L’AQUILA – Sul disappunto manifestato dal Commissario alla ricostruzione, Presidente Gianni Chiodi, nei confronti delle proposte elaborate dalla società Gran Sasso Acqua per la realizzazione di interventi per la rete di sottoservizi si registra la presa di posizine del presidente del collegio di liquidazione della società Abruzzo Engineerging, Francesco Carli.

“Devo ricordare che, sull’argomento, la società Abruzzo Engineering S.C.p.A. aveva inoltrato ricorso al Tribunale Amministrativo avverso il bando di gara che, nel tempo, ha dato luogo all’affidamento di cui oggi il Presidente Chiodi critica gli esiti (appunto l’affidamento a Gran Sasso Acqua).
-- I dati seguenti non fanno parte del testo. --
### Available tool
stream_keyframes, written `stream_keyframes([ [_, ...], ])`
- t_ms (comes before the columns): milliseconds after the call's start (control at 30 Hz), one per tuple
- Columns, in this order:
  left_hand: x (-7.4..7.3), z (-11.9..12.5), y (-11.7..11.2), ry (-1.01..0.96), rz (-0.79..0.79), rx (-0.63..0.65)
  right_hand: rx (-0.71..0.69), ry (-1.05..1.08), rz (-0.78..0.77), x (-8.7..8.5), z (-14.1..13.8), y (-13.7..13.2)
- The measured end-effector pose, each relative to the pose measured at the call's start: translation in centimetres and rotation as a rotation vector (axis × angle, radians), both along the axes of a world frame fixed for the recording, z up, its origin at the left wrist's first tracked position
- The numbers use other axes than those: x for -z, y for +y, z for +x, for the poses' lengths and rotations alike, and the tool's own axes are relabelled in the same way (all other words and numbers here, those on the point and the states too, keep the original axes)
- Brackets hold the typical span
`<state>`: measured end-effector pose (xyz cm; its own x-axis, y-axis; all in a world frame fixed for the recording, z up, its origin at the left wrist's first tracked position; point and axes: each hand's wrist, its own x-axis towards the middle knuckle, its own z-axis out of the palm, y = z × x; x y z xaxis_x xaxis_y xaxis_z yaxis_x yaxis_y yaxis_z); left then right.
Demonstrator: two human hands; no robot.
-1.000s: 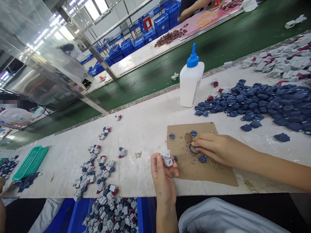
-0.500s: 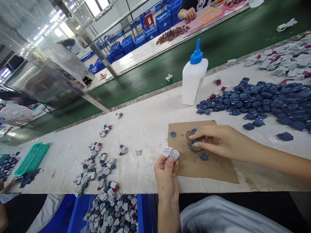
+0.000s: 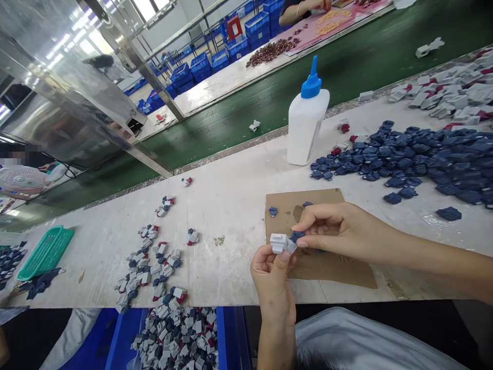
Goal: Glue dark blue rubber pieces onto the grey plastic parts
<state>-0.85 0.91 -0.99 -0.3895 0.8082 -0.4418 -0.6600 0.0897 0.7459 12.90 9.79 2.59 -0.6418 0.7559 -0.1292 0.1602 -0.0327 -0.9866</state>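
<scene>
My left hand (image 3: 275,275) is closed on a light grey plastic piece (image 3: 279,243), held just over the near left part of a brown cardboard sheet (image 3: 339,272). Between thumb and forefinger, my right hand (image 3: 327,226) pinches a small dark blue plastic part (image 3: 296,236). The blue part meets the right end of the grey piece; whether it is seated there I cannot tell. Another blue part (image 3: 273,211) lies at the cardboard's left side, and one more (image 3: 307,204) shows just beyond my right fingers. My right hand hides much of the sheet's middle.
A white glue bottle (image 3: 306,126) with a blue nozzle stands behind the cardboard. A heap of blue parts (image 3: 423,154) and grey pieces (image 3: 458,92) lie at right. Joined pieces (image 3: 142,262) lie at left above a full blue bin (image 3: 225,339). A green conveyor (image 3: 215,128) runs behind.
My right hand has lifted the blue part off the cardboard and moved left to the grey piece. My left hand has shifted slightly right. A piece on the conveyor has moved left.
</scene>
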Motion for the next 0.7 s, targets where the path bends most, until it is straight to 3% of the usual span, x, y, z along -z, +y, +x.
stream_keyframes([
  [167, 0.1, -0.4, -0.5, 0.154, 0.135, 0.086, -0.208, -0.091, -0.016, -1.3, 0.2, 0.7],
  [267, 0.1, -0.6, -0.7, 0.206, 0.158, 0.097, -0.260, -0.098, -0.006, -1.6, 0.1, 0.9],
  [533, 0.1, 0.5, -1.3, 0.141, 0.052, 0.002, -0.269, -0.041, -0.188, 0.2, -0.8, 0.2],
  [600, 0.5, -0.5, -1.3, 0.209, -0.004, 0.001, -0.282, -0.046, -0.141, 0.8, -2.1, -0.2],
  [700, 1.0, -4.9, -1.3, 0.499, -0.158, 0.015, -0.257, -0.086, 0.136, 1.1, -3.4, -0.1],
])
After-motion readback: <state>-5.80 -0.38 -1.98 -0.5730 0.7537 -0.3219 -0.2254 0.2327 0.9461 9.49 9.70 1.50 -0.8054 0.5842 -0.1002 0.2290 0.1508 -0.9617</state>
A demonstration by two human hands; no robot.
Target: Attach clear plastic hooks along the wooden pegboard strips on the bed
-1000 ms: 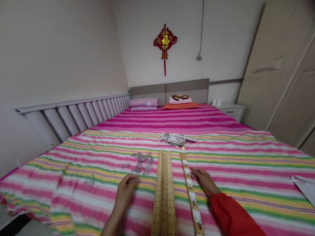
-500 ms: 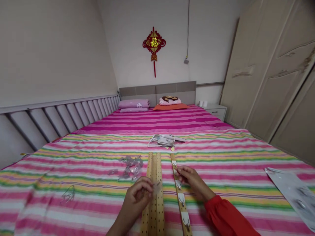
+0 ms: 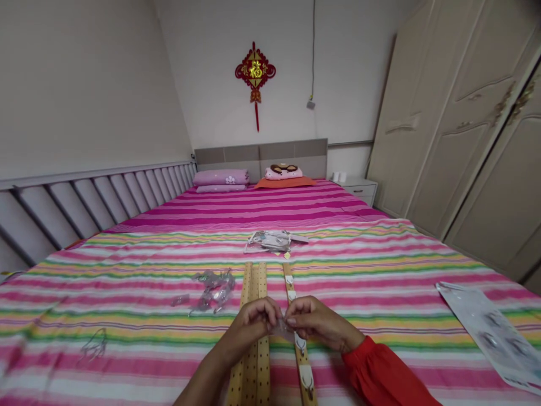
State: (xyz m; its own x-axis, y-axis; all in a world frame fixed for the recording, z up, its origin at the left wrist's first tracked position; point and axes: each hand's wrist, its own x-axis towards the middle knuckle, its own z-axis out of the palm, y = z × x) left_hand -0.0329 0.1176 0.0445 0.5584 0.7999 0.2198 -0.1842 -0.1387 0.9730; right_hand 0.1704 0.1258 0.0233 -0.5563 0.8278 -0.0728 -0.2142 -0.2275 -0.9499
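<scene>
My left hand (image 3: 252,322) pinches a small clear plastic bag (image 3: 282,329) above the wooden strips. The fingers of my right hand (image 3: 321,322) close on the bag's other side, so both hands meet at it. What the bag contains is too small to make out. Beneath my hands runs a narrow wooden strip (image 3: 302,358) bearing several white hooks (image 3: 306,376) in a row. Left of it, partly under my left hand, lie perforated wooden strips (image 3: 262,366) side by side.
Several small clear bags (image 3: 215,290) are heaped to the left, near a thin wire tangle (image 3: 95,344). Farther back lies a clear package (image 3: 270,241). A large plastic packet (image 3: 486,332) rests at the right. A slatted rail (image 3: 105,192) borders the bed's left side.
My right hand has left the hook strip and come leftward to the small bag. My left hand has moved slightly right with the bag. The view has turned a little right.
</scene>
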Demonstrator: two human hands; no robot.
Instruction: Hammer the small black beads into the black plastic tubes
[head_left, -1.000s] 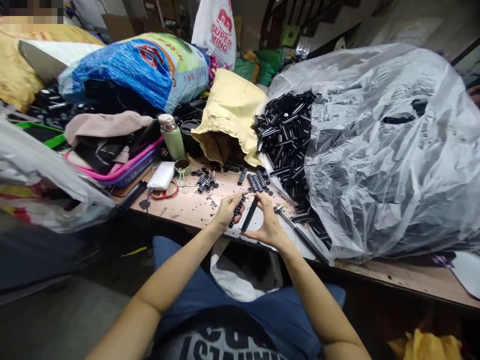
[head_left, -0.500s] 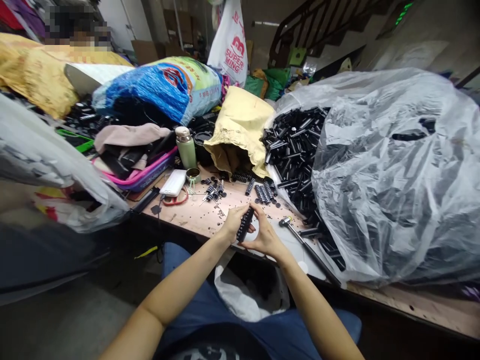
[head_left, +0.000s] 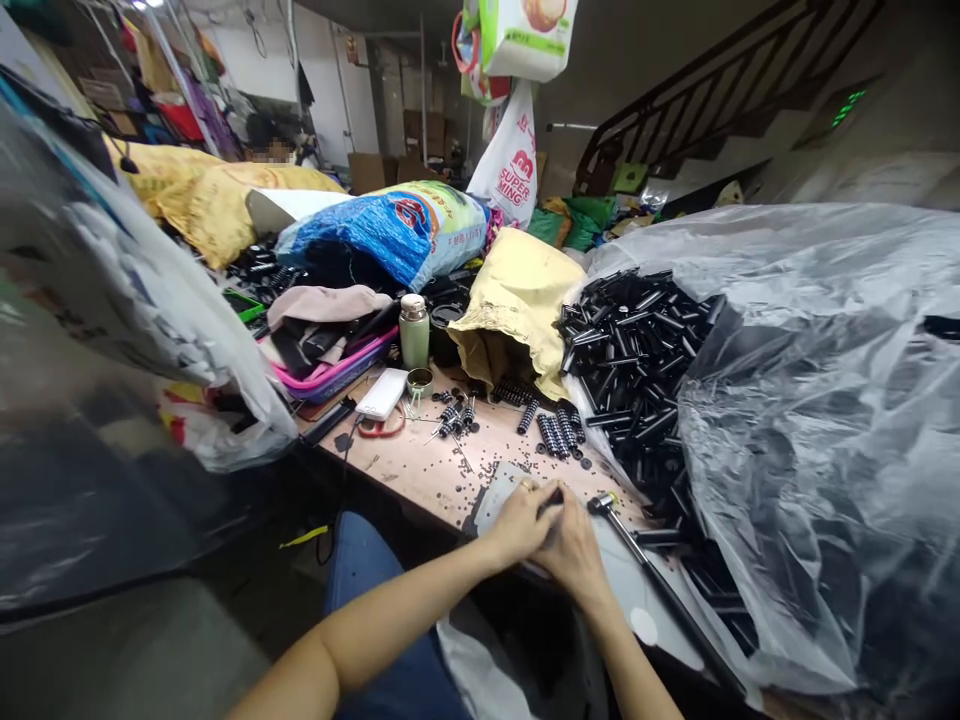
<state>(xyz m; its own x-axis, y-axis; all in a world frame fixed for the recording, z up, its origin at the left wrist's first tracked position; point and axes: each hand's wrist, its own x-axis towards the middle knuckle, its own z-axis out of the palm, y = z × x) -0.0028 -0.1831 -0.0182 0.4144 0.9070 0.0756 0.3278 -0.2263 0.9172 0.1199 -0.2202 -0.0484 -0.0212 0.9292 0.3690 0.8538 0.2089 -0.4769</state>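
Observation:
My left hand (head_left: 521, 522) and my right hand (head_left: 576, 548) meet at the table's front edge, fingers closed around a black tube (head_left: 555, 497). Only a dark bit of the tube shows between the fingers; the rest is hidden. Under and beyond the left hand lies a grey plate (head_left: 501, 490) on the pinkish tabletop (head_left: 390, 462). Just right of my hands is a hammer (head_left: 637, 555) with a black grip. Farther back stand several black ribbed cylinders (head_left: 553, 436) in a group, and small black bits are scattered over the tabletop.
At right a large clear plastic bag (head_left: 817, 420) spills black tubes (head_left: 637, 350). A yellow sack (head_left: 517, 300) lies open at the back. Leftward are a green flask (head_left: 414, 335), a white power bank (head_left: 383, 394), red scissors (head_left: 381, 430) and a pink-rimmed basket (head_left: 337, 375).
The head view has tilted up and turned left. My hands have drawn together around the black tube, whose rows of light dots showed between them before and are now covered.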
Il TAR, con sentenza n. 162/2011, aveva accolto il ricorso di Abruzzo Engineering S.C.p.A., decretando l’esistenza di una posizione di preferenza riservata ad Abruzzo Engineering S.C.p.A. per disposizioni di legge e per effettiva competenza”.
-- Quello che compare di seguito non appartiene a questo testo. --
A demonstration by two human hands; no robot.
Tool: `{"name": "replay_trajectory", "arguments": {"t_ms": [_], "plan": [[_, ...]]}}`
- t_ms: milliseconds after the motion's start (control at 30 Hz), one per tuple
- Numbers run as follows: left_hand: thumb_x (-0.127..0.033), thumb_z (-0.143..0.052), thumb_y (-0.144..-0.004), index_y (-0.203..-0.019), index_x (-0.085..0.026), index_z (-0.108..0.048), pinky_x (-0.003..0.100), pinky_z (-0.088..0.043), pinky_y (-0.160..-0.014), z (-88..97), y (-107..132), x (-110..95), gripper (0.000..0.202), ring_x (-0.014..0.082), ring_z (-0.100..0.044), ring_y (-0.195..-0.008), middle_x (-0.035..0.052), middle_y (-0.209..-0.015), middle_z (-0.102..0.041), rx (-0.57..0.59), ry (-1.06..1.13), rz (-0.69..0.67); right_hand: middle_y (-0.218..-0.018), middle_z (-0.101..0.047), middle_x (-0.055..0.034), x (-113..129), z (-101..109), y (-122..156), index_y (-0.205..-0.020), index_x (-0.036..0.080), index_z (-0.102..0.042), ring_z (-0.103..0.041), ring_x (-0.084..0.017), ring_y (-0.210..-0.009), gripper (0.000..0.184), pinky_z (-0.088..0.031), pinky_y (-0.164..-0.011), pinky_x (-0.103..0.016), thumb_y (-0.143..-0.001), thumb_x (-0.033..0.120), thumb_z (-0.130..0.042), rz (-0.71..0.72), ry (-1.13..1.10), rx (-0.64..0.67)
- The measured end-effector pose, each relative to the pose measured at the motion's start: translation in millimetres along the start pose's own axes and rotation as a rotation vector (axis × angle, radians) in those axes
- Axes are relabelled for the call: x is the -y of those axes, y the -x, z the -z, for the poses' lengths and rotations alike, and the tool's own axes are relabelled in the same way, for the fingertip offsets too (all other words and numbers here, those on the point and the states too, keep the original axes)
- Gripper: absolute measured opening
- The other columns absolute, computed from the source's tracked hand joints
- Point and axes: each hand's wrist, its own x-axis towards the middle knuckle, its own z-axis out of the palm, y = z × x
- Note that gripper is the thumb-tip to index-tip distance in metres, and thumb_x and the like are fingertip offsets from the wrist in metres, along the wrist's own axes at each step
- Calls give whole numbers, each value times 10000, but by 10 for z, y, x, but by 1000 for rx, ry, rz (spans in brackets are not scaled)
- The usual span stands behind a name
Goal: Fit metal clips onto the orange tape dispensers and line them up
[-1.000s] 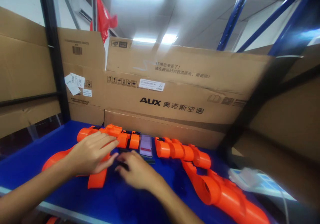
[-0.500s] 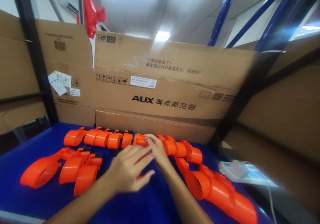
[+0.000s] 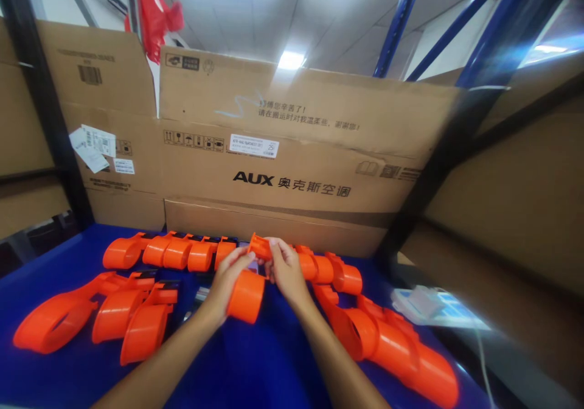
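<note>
Both hands are closed on one orange plastic part with a wide ring (image 3: 246,296) and a narrower clip end, raised over the blue table (image 3: 255,366). My left hand (image 3: 223,284) grips it from the left, its fingers reaching up beside the clip end. My right hand (image 3: 285,269) pinches the clip end from the right; some of its fingertips are hidden. To the left of my left hand lies a small silvery object (image 3: 201,295), too blurred to name. Just behind the hands, a pale purplish item is partly covered.
Similar orange ring parts (image 3: 177,254) with dark pieces at their ends line the back left, and others (image 3: 130,314) lie nearer. More orange parts (image 3: 396,348) lie at right. A cardboard wall (image 3: 292,178) closes the back. A white-blue tray-like item (image 3: 438,308) with a cable sits at right.
The orange part has been lifted and turned, so its ring now shows below my hands. My left hand has gone from loosely spread fingers to gripping it. The view has shifted slightly.
</note>
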Motion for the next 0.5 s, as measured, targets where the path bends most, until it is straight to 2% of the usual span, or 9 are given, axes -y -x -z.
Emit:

“Invero, dopo la pubblicazione della sentenza, ci sono stati incontri, anche con il Presidente della società Gran Sasso Acqua, per mettere in esecuzione l’indicazione del Giudice Amministrativo, eventualmente tramite una sinergia ed una collaborazione tra Abruzzo Engineering S.C.p.A. e la stessa Gran Sasso Acqua”.

“Tale ipotesi non è mai stata concretizzata e, anzi, ad Abruzzo Engineering S.C.p.A. è stato richiesto di non avvalersi del precetto contenuto nella sentenza del Tar”.

“A distanza di un anno – ed alla luce delle considerazioni critiche svolte dal Presidente Chiodi – si può dire che è mancato quel supporto di competenza che Abruzzo Engineering S.C.p.A. avrebbe certamente potuto fornire e che le leggi regionali 34/2007 e 01/2010 ad essa riconoscono”.